Beginning with the line that holds "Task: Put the", set down each line of the data below through the very last, exactly as given, and nothing beyond that.

▬▬▬

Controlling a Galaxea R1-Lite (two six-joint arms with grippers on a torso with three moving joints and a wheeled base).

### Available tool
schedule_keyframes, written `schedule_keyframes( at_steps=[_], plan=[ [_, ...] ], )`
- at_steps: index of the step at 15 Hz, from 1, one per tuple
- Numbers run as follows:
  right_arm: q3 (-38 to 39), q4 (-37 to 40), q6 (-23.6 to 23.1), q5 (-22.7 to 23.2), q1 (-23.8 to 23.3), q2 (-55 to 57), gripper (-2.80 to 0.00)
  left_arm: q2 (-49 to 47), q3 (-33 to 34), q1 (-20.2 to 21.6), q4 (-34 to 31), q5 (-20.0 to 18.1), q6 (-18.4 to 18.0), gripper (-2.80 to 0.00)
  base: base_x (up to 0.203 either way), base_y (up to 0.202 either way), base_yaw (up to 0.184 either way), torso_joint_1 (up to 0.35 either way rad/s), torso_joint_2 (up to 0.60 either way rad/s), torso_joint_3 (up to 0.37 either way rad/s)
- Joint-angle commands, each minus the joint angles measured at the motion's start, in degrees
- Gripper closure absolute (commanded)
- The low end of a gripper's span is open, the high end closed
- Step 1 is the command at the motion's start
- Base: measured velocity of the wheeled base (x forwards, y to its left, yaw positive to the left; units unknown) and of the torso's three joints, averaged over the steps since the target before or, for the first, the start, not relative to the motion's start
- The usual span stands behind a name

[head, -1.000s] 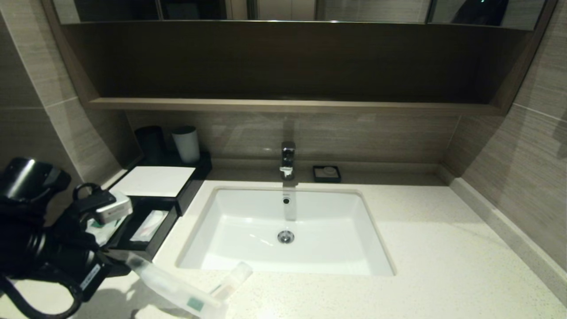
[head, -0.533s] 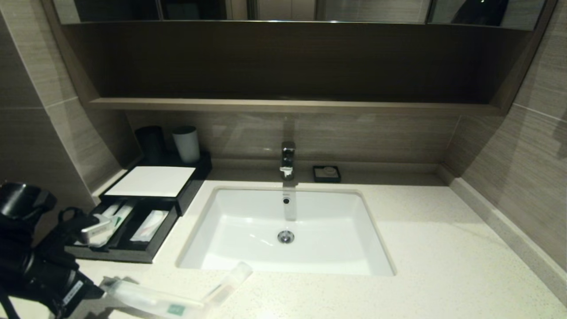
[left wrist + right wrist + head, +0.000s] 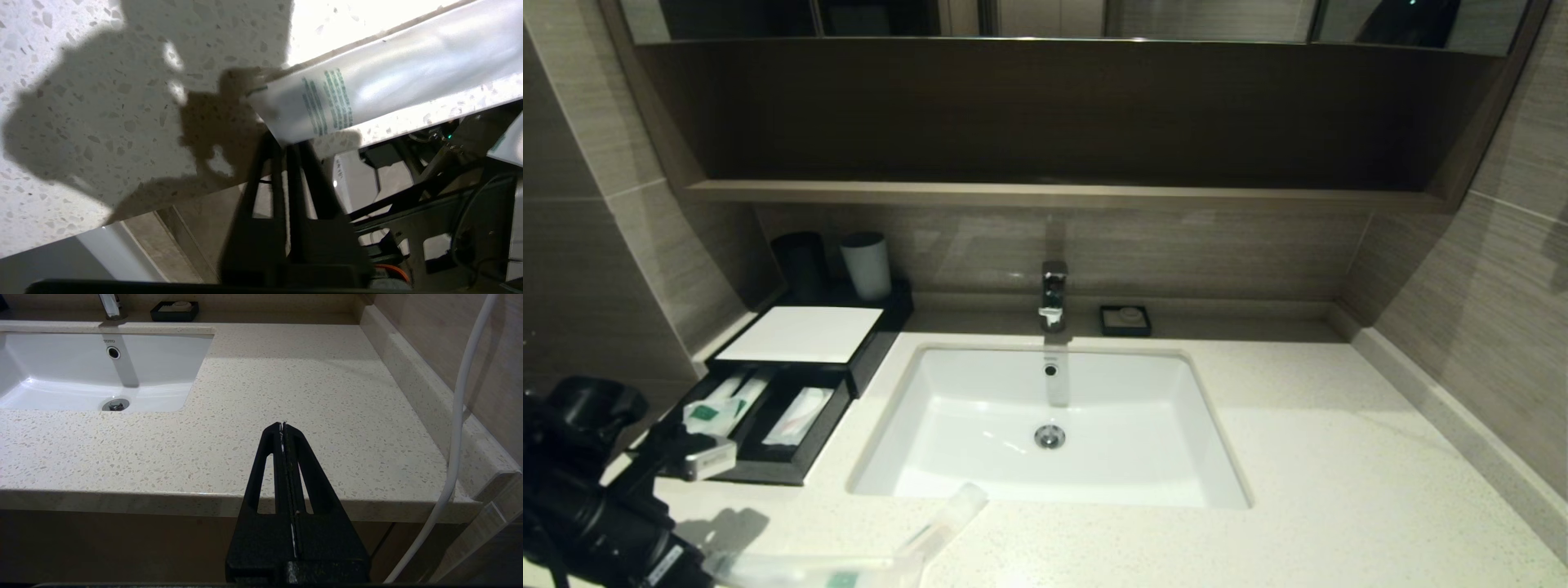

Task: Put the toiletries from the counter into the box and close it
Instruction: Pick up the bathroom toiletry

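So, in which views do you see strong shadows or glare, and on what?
Left wrist view: the left gripper, shut on the frosted packet, throws a large dark shadow on the speckled counter; a bright patch glares on the packet. Head view: the same shadow lies on the counter near the left gripper; the sink reflects light. Right wrist view: the right gripper, shut, hangs before the evenly lit counter.

A white sink [image 3: 980, 408] sat in the speckled tabletop [image 3: 1339, 490], a chrome tap [image 3: 1054, 294] behind it, a soap dish [image 3: 1125, 319] beside the tap, and two cups [image 3: 866, 265] at the wall.
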State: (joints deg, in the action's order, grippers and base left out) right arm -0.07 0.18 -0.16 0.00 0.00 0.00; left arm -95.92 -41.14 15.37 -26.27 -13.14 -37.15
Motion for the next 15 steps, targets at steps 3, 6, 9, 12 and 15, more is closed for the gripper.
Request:
schedule_keyframes(
  at_steps=[3,6,9,12,15],
  plan=[
    [-0.01,-0.01,-0.02,0.00,0.00,0.00,0.00,-1.07,-0.25,0.01,2.10,0.22,-0.29,-2.80,0.000,0.000,0.000,0.000,0.00,0.000],
    [0.01,-0.01,-0.02,0.00,0.00,0.00,0.00,-0.58,0.09,0.01,1.78,0.31,-0.53,-2.80,0.000,0.000,0.000,0.000,0.00,0.000],
    [0.07,-0.01,-0.02,0.00,0.00,0.00,0.00,2.64,-0.05,-0.22,1.32,0.92,-0.93,-2.80,0.000,0.000,0.000,0.000,0.00,0.000],
    [-0.01,-0.01,-0.02,0.00,0.00,0.00,0.00,6.86,0.22,-1.85,-0.30,2.32,-10.86,-2.80,0.000,0.000,0.000,0.000,0.00,0.000],
    [0.04,-0.01,-0.02,0.00,0.00,-0.01,0.00,6.74,-1.11,-6.10,-6.68,4.17,-25.90,-2.80,0.000,0.000,0.000,0.000,0.00,0.000]
  ],
)
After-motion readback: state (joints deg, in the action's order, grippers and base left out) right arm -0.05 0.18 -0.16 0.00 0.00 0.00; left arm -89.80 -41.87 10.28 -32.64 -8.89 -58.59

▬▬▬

:: Exercise response ::
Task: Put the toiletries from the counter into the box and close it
Instruction: Pick up the bathroom toiletry

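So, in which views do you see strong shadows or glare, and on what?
Left wrist view: the left gripper, shut on the frosted packet, throws a large dark shadow on the speckled counter; a bright patch glares on the packet. Head view: the same shadow lies on the counter near the left gripper; the sink reflects light. Right wrist view: the right gripper, shut, hangs before the evenly lit counter.

A white sink [image 3: 980, 408] sat in the speckled tabletop [image 3: 1339, 490], a chrome tap [image 3: 1054, 294] behind it, a soap dish [image 3: 1125, 319] beside the tap, and two cups [image 3: 866, 265] at the wall.
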State: (joints deg, in the action's order, grippers and base left out) right arm -0.07 0.18 -0.16 0.00 0.00 0.00; left arm -95.92 -41.14 15.37 -26.27 -13.14 -37.15
Motion for the next 15 steps, targets at steps 3, 6, 9, 12 and 15, more is closed for the gripper.
Request:
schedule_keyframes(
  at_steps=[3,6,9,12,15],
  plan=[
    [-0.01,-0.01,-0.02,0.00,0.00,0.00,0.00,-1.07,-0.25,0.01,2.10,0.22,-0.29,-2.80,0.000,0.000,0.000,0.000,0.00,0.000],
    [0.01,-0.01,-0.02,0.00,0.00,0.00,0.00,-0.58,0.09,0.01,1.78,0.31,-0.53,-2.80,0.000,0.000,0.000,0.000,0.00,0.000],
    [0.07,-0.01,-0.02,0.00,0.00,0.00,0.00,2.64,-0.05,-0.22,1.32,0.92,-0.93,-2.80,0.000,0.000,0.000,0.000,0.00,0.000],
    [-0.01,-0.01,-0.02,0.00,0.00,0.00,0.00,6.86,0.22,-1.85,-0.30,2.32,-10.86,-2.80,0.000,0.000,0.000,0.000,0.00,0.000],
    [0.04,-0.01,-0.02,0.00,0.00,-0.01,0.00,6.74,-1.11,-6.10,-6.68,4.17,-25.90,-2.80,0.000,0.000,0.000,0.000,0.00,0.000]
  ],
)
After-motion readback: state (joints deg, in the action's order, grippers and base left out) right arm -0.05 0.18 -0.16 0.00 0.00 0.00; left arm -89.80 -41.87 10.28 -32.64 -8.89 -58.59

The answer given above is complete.